Portal enables the camp experience even during the pandemic
November 10, 2020
“Summer camp face to face was already in question at that point,” he said.
Winchip contacted web developer Worship Times, asking about the possibility of developing a virtual camp portal website that could be used by PCCCA members and other denominations. Then he reached out to Stephanie Fritz, the associate coordinator for Christian Formation (CF) in the Presbyterian Mission Agency.
PCCCA is one of five partners in the Christian Formation Collective, which CF supports by partnering on projects that support age and stage formation in the Presbyterian Church (U.S.A.) With mission priorities changing in the midst of COVID-19, Fritz was able to shift dollars from a PCCCA project that involved travel to support the creation of the virtual camp portal website.
Fritz said CF had been asked to use its resources to figure out ways to help its partners continue in ministry in the midst of the COVID-19 crisis. PCCCA was looking for safe options to support their camps.
“Here was a collaborative project that met the criteria and encouraged camps to do something new and different,” Fritz said.
With the partnership in place, Worship Times built a password-protected virtual camp portal, which gives each camp control over how and what campers can see. The customized portal also gives camps the flexibility to serve as many age groups as they want — and as many campers as they want per session. Plus, there’s a shared library of content, so camps can choose content that is right for them or produce their own.
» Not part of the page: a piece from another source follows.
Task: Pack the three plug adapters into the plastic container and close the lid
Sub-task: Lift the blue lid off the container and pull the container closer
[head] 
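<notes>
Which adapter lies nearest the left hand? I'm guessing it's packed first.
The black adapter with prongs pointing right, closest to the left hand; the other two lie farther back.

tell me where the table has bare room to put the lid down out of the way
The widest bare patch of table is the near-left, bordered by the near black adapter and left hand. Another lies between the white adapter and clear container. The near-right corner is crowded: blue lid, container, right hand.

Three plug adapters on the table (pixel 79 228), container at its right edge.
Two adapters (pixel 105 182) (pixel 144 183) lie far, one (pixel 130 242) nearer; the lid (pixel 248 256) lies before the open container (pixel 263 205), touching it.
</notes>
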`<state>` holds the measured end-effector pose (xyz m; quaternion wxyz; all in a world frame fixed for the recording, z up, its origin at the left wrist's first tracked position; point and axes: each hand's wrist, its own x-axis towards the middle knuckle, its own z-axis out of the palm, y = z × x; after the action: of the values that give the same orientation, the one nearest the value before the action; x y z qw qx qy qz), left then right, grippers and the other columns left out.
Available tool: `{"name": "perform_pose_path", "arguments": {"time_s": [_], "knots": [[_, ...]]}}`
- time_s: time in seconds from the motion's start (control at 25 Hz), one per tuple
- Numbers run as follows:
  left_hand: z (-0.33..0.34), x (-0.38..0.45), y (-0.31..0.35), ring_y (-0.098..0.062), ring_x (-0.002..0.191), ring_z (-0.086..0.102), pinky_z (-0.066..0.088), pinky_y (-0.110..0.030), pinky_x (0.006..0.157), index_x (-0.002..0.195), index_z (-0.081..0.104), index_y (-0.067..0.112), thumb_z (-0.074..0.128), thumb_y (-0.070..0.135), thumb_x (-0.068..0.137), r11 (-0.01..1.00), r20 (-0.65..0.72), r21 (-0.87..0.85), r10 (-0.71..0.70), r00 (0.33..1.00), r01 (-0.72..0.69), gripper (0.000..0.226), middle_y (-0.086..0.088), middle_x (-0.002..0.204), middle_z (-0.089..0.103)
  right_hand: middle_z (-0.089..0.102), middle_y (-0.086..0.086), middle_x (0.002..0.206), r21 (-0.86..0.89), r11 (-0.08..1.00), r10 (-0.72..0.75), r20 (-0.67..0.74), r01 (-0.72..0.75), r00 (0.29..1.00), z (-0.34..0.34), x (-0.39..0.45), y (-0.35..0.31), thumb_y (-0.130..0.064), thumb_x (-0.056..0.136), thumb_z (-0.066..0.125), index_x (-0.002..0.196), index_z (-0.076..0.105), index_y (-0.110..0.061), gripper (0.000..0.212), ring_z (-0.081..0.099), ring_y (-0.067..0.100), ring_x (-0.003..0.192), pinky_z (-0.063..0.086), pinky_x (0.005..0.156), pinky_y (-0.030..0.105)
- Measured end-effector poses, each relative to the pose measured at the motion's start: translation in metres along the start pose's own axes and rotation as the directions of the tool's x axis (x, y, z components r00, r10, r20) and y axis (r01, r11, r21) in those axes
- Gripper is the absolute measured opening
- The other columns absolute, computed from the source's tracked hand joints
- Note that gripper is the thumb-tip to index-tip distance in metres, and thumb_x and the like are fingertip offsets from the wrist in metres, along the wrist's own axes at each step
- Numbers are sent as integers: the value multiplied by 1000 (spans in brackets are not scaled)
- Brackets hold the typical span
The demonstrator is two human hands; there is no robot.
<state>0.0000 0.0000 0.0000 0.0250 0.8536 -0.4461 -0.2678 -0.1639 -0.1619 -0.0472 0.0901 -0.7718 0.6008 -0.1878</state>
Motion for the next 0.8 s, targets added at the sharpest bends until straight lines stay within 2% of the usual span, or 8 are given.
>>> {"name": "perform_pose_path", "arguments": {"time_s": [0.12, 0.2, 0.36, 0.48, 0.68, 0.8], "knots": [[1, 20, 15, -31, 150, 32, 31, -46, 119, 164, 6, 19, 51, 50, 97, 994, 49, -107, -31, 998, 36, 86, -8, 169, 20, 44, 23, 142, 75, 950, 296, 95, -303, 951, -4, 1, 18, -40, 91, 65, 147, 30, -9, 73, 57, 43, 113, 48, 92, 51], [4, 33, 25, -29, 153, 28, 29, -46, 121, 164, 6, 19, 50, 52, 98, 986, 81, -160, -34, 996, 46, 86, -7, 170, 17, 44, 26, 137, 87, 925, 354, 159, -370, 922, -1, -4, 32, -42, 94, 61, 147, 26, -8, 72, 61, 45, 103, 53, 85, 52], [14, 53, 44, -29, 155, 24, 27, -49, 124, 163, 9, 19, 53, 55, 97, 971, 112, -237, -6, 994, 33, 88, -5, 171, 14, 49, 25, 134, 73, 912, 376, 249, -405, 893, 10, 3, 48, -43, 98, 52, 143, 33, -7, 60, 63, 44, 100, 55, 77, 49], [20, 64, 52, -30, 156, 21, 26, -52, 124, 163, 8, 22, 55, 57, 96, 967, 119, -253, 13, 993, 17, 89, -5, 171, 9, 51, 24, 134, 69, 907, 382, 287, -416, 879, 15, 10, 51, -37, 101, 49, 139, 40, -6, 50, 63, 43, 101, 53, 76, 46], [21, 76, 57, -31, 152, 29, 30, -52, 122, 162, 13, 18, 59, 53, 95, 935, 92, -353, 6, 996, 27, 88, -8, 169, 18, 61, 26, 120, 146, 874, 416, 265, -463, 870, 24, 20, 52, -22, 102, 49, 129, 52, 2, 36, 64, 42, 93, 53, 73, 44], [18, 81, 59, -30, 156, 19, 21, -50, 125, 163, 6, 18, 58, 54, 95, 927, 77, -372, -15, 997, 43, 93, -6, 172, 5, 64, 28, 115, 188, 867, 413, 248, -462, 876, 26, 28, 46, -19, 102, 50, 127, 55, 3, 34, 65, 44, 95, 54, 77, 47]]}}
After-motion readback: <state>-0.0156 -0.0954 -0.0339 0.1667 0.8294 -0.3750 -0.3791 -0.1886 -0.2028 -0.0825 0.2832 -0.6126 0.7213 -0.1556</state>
In early summer, 45 users were already on the portal. Many planned to hold their traditional one-week-at-a-time camp experiences, and some planned to offer family weekend programs as well.
According to Winchip, one camp wanted to use it in conjunction with “camp in a box” materials sent to campers, which they could use in their physical and virtual space. And some Presbyterian camps planned to better connect with campers and their families in the fall.
Before COVID-19, Winchip said camps’ relationships with parents and guardians were for the most part arm’s-length. They’d drop and pick up their campers without much interaction with staff. More recently, parents were seeking a much more active role in the camp and its livelihood.
This year’s “This is Our Prayer” curriculum developed by Inside Out came with video presentations that could be seamlessly used on the portal. Its devotionals this year were not just for the camper — instead, they were family devotionals.
“It’s more intergenerational in how it’s connecting families in a new way to camp beyond the pandemic,” Fritz said.
The virtual camp portal also allowed camps to continue to engage young adults in leadership. Camps using the portal brought in summer staff to help run Zoom calls in order to produce and handle all the pieces that go into a person-to-person camp, virtually — which Fritz said are skills young adults already have.
“Kids are craving the traditions and rituals they do at camp every year,” she said.
According to Winchip, most PCCCA members were not doing face-to-face camp this past summer.
“A different kind of summer calls for a different kind of program,” he said.
Paul Seebeck, Communications Strategist, Presbyterian Mission Agency
Today’s Focus: Virtual Camp
Let us join in prayer for:
PC(USA) Agencies’ Staff
Let us pray:
Lord, thank you for experiences that open our eyes to more clearly see you, and our ears to more clearly hear you. Expose in us those things that keep us from coming to you. Open our hearts and make us unafraid to be vulnerable. May we have encounters that will change us forever and move us in the direction where you are leading. Amen.